* [Work task]:
Return exactly these lines and no others: the one containing "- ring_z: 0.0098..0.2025" and all that follow it to the end of the listing below.

* [Available data]:
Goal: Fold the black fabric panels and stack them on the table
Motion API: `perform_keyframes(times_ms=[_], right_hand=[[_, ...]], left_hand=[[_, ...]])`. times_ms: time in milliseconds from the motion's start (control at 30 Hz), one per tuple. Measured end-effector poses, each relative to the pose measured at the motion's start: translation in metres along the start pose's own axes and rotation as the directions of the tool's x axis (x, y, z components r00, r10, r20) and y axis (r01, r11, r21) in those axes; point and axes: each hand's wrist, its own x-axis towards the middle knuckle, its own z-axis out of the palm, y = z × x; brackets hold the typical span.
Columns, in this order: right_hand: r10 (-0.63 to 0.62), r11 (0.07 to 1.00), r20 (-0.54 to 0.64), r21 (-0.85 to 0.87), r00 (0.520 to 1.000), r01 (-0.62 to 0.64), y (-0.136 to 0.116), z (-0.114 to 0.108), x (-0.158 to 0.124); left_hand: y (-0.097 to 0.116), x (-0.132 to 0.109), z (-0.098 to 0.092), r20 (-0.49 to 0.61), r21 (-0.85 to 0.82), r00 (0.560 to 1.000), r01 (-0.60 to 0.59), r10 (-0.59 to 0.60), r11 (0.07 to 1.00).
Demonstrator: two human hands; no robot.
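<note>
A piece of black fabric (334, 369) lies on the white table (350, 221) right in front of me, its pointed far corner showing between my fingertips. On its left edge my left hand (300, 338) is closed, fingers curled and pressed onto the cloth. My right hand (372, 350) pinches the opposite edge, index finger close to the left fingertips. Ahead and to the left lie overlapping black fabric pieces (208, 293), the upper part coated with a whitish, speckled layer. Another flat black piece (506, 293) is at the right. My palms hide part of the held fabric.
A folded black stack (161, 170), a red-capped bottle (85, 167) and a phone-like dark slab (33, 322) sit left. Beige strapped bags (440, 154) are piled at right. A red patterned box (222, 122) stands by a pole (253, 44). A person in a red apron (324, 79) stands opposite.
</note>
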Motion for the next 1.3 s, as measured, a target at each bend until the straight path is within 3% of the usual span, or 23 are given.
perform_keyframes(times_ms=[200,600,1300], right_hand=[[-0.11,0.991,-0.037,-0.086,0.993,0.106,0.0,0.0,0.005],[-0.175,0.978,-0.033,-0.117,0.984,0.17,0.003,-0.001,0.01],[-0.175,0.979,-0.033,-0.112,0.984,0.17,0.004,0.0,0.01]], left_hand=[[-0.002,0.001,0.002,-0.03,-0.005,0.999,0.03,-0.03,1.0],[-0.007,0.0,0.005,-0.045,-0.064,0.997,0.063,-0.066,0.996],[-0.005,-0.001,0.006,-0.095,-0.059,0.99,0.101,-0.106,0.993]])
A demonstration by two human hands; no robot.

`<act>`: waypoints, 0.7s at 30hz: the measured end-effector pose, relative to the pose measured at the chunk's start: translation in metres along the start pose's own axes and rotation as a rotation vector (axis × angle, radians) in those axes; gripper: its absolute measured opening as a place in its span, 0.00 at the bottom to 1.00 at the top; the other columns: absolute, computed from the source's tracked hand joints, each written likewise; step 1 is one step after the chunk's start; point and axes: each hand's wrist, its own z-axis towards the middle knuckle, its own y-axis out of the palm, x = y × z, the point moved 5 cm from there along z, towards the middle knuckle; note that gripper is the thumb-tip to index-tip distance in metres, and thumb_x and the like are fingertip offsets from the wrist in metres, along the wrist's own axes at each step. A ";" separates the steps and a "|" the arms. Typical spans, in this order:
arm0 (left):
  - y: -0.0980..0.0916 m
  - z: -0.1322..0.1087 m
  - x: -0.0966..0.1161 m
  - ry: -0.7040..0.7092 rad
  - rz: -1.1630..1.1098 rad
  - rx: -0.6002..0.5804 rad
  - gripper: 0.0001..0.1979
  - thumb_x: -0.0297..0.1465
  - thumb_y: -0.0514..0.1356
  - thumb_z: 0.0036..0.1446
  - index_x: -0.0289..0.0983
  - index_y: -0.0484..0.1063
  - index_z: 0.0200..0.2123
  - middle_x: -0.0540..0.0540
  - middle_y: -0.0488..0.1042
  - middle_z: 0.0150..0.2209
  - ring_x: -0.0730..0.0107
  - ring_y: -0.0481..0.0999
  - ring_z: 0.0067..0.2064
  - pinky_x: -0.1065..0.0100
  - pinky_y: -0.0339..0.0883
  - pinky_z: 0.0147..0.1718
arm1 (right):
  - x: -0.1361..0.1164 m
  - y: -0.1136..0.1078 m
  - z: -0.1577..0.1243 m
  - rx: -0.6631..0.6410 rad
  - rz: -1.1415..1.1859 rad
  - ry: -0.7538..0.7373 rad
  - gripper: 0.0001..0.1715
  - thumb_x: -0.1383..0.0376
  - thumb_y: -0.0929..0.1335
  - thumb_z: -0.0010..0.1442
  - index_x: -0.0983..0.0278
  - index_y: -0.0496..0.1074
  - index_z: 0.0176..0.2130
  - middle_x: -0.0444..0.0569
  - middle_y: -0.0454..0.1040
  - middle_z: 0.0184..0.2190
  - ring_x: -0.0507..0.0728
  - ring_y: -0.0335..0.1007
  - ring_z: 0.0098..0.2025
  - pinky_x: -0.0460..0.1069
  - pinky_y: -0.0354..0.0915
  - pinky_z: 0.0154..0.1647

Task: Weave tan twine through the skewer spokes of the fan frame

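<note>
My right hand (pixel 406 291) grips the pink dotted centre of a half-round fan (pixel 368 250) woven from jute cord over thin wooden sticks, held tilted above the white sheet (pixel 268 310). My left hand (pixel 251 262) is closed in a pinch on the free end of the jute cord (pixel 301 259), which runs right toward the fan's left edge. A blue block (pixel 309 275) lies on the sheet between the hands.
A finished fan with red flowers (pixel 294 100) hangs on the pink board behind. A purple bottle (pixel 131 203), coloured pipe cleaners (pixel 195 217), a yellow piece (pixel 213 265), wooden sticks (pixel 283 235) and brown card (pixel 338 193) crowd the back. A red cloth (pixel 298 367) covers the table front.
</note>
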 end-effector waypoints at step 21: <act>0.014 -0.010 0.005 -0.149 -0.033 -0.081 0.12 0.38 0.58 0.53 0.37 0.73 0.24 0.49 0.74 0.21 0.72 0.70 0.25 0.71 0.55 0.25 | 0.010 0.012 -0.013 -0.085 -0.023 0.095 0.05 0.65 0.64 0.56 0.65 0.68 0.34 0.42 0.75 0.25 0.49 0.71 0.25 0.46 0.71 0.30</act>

* [Task output]:
  - ring_z: 0.0098..0.2025
  - pinky_x: -0.0460..0.1069
  - pinky_y: -0.0354..0.0915
  - pinky_z: 0.0154..0.1647

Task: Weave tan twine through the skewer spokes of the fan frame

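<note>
My right hand (pixel 406 291) grips the pink dotted centre of a half-round fan (pixel 368 250) woven from jute cord over thin wooden sticks, held tilted above the white sheet (pixel 268 310). My left hand (pixel 251 262) is closed in a pinch on the free end of the jute cord (pixel 301 259), which runs right toward the fan's left edge. A blue block (pixel 309 275) lies on the sheet between the hands.
A finished fan with red flowers (pixel 294 100) hangs on the pink board behind. A purple bottle (pixel 131 203), coloured pipe cleaners (pixel 195 217), a yellow piece (pixel 213 265), wooden sticks (pixel 283 235) and brown card (pixel 338 193) crowd the back. A red cloth (pixel 298 367) covers the table front.
</note>
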 end-effector waypoints at step 21: <act>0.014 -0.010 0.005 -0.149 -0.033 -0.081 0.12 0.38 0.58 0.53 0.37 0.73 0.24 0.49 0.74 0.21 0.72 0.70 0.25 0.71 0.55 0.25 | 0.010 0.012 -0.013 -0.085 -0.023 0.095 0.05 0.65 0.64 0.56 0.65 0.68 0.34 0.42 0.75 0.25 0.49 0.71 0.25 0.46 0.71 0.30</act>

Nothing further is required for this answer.